About this task: Find "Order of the" in the records that follow; print that line and each subsequent line through the last one, verbatim and with nothing added.

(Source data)
┄┄┄┄┄┄┄┄┄┄┄┄┄┄┄┄┄┄┄┄
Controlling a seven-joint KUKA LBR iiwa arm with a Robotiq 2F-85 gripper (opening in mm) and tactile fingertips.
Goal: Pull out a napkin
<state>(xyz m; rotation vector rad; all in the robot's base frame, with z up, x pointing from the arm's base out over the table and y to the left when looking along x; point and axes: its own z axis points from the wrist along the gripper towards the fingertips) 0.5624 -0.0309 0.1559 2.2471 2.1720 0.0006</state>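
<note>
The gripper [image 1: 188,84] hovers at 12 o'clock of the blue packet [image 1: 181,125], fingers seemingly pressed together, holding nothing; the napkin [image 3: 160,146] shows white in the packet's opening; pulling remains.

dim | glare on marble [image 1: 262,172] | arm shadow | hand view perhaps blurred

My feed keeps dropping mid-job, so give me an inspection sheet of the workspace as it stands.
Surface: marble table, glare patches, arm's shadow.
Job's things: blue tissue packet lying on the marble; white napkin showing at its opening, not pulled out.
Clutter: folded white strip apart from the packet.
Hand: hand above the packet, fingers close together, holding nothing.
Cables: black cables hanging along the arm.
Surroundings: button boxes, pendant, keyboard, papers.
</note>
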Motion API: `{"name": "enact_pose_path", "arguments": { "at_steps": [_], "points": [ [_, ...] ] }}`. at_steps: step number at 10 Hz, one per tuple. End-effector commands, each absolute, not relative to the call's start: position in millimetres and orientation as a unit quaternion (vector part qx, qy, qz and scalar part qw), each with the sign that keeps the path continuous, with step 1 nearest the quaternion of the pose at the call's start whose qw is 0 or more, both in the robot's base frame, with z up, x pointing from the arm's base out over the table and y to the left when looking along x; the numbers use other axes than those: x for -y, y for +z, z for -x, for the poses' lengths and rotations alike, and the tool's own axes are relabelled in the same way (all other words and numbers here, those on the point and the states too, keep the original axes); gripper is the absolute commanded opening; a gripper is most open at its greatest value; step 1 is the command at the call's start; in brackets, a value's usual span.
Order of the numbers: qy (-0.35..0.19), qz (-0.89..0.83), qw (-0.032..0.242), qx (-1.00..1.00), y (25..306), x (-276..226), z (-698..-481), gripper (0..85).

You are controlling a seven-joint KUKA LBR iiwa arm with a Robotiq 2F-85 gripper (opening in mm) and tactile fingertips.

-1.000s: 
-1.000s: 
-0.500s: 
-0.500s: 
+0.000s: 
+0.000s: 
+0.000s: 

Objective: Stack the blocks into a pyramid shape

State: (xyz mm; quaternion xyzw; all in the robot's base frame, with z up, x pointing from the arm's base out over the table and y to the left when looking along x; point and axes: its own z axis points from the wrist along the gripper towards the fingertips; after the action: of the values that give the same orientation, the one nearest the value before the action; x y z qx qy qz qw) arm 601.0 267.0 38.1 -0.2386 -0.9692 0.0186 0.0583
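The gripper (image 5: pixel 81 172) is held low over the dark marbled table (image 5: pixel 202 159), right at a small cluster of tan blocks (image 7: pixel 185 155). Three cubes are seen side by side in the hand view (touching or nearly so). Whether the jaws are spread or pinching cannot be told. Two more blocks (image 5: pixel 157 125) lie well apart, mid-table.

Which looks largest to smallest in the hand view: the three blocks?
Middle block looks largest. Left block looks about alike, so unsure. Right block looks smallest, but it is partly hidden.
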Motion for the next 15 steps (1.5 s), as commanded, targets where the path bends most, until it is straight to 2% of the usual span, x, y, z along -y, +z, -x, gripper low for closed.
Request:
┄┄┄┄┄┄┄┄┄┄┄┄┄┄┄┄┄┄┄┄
Answer space:
Order of the numbers: qy (-0.35..0.19), qz (-0.89..0.83), qw (-0.032..0.242), qx (-1.00..1.00), y (25..306), x (-276..226), z (-698..-481), gripper (0..85).

You are controlling a seven-joint KUKA LBR iiwa arm with a Robotiq 2F-85 gripper (opening in mm) and tactile fingertips.

-1.000s: 
-1.000s: 
-0.500s: 
-0.500s: 
+0.000s: 
+0.000s: 
+0.000s: 

Objective: Stack the blocks into a pyramid shape

State: (xyz mm; quaternion xyzw; all in the robot's base frame, with z up, x pointing from the arm's base out over the table and y to the left when looking along x; point and axes: its own z axis points from the wrist along the gripper towards the fingertips; after the action: of the values that give the same orientation, the one nearest the value before the action; x y z qx qy qz qw) arm 601.0 267.0 38.1 -0.2386 -0.9692 0.0186 0.0583
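The gripper (image 5: pixel 81 172) is held low over the dark marbled table (image 5: pixel 202 159), right at a small cluster of tan blocks (image 7: pixel 185 155). Three cubes are seen side by side in the hand view (touching or nearly so). Whether the jaws are spread or pinching cannot be told. Two more blocks (image 5: pixel 157 125) lie well apart, mid-table.

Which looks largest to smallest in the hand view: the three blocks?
Middle block looks largest. Left block looks about alike, so unsure. Right block looks smallest, but it is partly hidden.
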Motion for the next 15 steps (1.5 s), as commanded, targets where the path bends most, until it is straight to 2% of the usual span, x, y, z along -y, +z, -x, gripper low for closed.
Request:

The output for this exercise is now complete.